[What to produce]
Output the listing below verbatim, but drop the images.

[Data below]
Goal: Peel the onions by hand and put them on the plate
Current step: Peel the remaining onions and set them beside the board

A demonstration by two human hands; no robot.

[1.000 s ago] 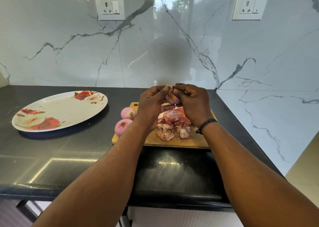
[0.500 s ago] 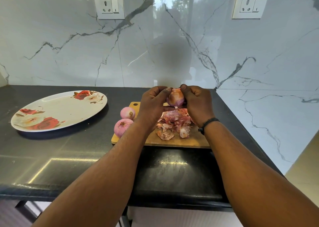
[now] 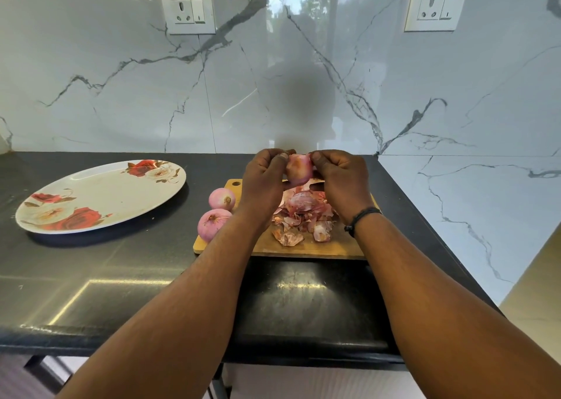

[Response to this exercise]
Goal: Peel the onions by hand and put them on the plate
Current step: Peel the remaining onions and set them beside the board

A demonstration by two human hands; no robot.

[1.000 s ago] 
[0.500 s ago] 
[now] 

The answer has been given in its entirety.